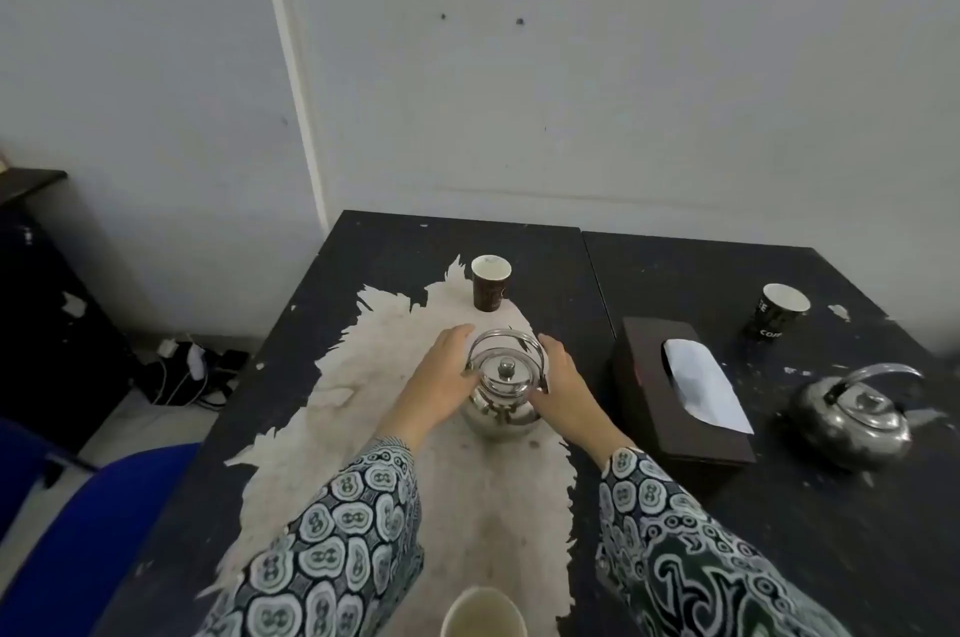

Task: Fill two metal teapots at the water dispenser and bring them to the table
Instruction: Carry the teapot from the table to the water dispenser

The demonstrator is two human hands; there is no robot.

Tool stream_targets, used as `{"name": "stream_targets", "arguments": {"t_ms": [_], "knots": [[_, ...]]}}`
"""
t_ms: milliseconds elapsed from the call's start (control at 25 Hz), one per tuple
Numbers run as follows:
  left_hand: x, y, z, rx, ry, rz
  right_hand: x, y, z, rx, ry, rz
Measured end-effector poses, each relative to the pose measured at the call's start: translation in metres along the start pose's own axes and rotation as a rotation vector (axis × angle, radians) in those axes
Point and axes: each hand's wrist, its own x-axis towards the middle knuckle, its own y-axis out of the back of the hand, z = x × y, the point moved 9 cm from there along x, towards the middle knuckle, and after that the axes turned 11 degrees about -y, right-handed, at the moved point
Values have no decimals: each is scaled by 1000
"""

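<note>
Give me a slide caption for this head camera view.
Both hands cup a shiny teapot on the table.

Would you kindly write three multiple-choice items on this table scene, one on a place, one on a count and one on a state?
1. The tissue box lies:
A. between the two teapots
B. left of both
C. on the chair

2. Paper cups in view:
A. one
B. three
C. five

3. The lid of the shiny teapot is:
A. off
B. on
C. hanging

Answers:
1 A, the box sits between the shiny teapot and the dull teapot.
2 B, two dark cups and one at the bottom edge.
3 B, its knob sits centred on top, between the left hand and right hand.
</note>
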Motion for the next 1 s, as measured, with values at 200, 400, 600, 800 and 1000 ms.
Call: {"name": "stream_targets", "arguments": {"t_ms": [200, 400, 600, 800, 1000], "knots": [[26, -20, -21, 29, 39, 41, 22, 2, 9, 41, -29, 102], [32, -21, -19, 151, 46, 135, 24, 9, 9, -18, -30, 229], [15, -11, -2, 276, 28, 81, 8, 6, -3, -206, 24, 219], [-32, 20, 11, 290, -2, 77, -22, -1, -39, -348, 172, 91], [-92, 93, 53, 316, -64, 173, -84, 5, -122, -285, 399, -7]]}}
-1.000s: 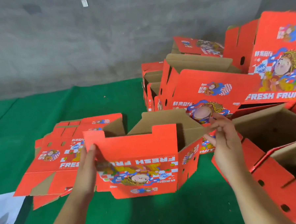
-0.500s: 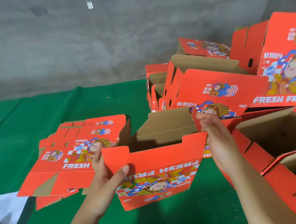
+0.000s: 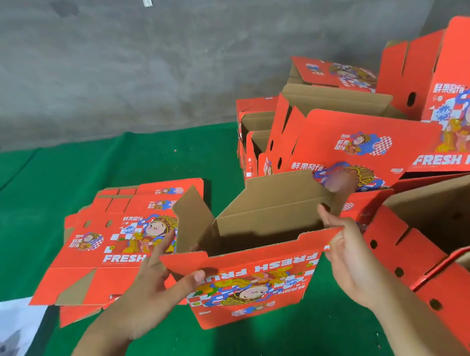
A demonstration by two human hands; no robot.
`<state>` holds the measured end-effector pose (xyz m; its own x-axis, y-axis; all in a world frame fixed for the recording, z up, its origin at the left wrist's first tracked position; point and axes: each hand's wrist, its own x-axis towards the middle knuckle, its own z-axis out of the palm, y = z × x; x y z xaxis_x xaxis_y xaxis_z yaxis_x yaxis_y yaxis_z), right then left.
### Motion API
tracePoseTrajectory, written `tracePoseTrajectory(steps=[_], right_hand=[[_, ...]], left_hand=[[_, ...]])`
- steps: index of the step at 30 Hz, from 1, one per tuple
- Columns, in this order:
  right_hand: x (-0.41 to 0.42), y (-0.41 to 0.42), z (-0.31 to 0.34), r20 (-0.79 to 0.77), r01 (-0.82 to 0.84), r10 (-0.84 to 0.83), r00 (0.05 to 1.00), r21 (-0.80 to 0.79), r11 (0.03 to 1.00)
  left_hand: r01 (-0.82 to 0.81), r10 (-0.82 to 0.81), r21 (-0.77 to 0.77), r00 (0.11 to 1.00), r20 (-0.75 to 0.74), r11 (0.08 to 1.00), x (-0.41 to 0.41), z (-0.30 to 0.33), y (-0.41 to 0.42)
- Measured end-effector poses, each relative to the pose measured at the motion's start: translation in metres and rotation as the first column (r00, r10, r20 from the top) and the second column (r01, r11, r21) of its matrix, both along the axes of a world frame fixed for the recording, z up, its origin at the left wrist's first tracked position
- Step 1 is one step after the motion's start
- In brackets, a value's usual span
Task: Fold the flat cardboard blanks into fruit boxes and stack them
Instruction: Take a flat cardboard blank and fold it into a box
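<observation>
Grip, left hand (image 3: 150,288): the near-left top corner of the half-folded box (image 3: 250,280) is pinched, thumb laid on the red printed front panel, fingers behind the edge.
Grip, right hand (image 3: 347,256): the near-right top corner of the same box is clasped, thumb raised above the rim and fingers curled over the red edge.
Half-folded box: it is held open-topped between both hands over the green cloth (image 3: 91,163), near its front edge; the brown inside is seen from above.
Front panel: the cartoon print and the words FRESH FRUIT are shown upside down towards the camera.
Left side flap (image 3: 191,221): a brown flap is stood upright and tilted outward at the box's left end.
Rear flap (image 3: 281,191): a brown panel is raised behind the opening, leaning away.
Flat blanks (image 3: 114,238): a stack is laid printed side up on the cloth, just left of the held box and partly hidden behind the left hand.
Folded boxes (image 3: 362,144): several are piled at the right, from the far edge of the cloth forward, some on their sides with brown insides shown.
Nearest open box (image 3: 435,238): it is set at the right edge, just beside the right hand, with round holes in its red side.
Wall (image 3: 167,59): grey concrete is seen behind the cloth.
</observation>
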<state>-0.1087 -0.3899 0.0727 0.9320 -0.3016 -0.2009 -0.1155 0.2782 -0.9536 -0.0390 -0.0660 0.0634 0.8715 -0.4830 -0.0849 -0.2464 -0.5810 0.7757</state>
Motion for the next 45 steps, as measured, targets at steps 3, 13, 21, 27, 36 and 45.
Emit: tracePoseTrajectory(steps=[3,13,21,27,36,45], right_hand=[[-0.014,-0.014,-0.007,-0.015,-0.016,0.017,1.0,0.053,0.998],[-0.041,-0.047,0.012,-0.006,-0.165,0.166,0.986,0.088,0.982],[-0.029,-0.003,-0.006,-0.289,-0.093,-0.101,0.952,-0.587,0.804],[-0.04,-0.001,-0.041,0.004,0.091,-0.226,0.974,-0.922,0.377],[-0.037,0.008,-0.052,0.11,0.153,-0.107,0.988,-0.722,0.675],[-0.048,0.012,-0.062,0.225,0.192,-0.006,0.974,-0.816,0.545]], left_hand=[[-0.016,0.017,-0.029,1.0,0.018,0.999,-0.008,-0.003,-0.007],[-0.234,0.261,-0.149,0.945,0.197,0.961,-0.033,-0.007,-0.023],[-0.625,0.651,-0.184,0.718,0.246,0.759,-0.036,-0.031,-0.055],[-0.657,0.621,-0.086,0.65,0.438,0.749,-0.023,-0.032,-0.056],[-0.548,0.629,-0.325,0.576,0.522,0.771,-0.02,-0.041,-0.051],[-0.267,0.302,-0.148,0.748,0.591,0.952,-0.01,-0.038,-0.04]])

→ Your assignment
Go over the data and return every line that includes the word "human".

→ Result below
The demonstrator is two human hands; there is no robot.
A demonstration by two human hands; no robot.

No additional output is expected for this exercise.